→ **Directions for this task**:
In the data below, find the line that contains "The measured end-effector" and the line that contains "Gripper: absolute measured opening". Copy both, plus every line between them, exactly.

→ **Data extract**:
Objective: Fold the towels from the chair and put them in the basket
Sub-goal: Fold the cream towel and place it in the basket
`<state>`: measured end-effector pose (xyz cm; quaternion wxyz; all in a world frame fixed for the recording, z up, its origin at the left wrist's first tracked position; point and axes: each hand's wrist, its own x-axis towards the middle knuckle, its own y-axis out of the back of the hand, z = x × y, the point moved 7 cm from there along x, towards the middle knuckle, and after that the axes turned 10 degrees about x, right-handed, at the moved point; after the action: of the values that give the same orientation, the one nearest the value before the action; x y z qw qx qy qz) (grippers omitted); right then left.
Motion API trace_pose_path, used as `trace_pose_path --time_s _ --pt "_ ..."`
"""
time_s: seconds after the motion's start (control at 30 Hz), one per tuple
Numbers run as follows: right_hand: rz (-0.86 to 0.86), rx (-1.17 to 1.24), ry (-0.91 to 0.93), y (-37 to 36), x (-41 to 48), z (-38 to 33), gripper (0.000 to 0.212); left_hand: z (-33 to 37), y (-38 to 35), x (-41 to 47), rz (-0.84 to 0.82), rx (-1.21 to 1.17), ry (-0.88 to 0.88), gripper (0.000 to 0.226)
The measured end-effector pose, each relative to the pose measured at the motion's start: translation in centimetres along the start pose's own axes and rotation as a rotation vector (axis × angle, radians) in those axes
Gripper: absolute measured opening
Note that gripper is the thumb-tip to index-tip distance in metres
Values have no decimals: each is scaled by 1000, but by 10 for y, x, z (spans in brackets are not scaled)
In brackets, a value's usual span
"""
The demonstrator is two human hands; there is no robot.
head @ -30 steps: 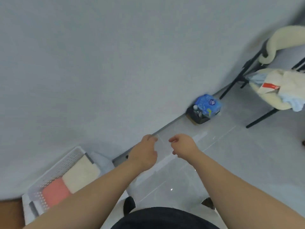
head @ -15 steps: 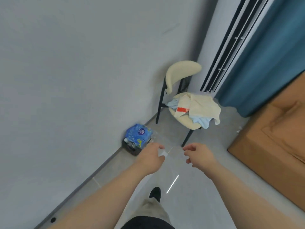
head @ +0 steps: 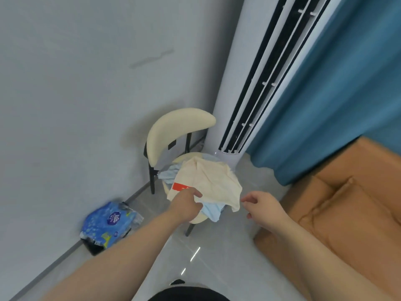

→ **Response to this exercise**:
The measured end-effector pose, each relative to the pose measured at the motion's start: translation in centimetres along the start pose's own axes and rotation as a rotation vector (axis × angle, radians) in those axes
Gripper: absolute measured opening

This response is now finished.